> [Directions]: Which of the lines in the listing that follows hold "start"? Pull each one out.

> [Extracted information]:
▬▬▬

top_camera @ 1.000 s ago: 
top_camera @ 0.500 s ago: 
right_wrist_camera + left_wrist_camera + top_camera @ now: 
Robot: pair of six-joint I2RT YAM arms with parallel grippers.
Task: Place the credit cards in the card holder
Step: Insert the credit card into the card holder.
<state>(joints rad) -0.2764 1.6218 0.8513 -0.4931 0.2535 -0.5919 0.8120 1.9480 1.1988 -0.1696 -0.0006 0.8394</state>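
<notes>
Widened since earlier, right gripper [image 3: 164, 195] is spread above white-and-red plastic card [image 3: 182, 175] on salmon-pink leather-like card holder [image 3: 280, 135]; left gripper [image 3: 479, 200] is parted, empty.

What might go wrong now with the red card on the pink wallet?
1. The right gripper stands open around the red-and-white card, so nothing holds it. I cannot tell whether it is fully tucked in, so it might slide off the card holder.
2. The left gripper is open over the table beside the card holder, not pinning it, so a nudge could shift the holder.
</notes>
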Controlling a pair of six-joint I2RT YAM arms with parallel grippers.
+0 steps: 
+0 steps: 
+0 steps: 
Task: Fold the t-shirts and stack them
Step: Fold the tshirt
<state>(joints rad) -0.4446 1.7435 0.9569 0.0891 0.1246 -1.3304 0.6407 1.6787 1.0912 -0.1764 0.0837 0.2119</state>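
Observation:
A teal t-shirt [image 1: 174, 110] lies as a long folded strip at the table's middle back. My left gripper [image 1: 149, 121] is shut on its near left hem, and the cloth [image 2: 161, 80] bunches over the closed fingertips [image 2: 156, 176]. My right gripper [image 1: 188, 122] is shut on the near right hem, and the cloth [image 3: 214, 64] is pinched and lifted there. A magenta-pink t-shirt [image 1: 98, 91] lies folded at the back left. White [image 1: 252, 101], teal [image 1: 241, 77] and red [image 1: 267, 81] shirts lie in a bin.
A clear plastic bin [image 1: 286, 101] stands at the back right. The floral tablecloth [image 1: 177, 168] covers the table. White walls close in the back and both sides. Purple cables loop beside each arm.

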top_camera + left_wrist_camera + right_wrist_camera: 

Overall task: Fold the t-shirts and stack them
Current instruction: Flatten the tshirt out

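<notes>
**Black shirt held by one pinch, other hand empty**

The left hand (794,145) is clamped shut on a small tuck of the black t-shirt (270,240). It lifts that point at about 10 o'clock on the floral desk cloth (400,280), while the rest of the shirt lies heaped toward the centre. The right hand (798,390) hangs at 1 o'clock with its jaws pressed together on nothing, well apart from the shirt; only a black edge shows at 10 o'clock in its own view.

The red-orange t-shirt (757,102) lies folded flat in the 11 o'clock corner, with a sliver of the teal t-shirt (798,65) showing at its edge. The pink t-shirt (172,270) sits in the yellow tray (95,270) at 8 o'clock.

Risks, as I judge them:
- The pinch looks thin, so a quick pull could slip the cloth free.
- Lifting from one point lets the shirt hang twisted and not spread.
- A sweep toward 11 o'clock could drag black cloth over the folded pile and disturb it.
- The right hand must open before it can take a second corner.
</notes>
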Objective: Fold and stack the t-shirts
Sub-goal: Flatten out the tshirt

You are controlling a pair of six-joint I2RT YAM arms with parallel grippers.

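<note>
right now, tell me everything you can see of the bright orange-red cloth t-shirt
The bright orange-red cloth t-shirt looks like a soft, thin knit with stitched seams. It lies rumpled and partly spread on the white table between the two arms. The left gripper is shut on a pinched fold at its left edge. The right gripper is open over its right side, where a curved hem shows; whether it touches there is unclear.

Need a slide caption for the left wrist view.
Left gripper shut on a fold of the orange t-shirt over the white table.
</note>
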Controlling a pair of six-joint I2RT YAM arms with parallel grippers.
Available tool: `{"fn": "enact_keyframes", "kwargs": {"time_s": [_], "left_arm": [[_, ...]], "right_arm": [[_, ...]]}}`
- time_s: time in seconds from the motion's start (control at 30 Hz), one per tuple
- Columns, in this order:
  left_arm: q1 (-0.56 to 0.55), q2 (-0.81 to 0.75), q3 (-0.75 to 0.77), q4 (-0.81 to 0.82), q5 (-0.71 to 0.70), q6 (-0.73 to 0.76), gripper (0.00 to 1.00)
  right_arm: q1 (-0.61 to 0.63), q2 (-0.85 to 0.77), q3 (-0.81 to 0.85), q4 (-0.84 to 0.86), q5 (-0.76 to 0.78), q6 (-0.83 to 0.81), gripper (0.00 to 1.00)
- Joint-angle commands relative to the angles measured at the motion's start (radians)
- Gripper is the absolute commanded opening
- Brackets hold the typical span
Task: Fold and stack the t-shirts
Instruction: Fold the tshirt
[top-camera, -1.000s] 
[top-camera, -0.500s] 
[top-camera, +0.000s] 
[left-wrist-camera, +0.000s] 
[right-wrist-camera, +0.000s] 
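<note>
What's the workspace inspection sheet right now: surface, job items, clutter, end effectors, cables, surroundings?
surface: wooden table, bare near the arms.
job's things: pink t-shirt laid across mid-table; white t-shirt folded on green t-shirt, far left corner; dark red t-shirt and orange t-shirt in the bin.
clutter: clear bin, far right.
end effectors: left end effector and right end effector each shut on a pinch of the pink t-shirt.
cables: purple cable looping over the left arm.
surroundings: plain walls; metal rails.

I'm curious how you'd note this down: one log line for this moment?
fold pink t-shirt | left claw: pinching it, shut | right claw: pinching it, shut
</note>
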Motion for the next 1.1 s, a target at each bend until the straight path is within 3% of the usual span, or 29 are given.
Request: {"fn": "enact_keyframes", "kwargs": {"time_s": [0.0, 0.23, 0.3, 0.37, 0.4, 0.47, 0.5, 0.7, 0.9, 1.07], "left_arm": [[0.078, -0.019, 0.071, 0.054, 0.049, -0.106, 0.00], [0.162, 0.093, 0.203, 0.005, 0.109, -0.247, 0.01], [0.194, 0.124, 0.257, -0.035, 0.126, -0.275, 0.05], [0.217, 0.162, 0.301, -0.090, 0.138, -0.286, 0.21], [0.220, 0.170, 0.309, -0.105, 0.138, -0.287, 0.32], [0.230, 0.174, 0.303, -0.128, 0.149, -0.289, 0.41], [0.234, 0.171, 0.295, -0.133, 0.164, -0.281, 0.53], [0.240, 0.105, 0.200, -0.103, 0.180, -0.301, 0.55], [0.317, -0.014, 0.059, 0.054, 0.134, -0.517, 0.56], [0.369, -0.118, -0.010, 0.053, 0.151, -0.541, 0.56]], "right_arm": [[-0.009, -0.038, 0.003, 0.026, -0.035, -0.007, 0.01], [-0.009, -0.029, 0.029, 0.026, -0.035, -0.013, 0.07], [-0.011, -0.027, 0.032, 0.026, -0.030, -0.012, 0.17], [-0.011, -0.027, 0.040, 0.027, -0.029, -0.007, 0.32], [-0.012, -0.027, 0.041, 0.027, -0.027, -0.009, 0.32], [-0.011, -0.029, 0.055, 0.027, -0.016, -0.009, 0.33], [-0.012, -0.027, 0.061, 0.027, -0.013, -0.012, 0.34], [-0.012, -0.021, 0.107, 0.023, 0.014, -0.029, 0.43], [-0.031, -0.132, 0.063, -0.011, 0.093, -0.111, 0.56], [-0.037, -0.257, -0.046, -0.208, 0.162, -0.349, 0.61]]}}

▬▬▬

> [Response to this task]:
- time_s: time in seconds from the motion's start (control at 30 Hz), one per tuple
- Joint-angle commands relative to the angles measured at the motion's start (radians)

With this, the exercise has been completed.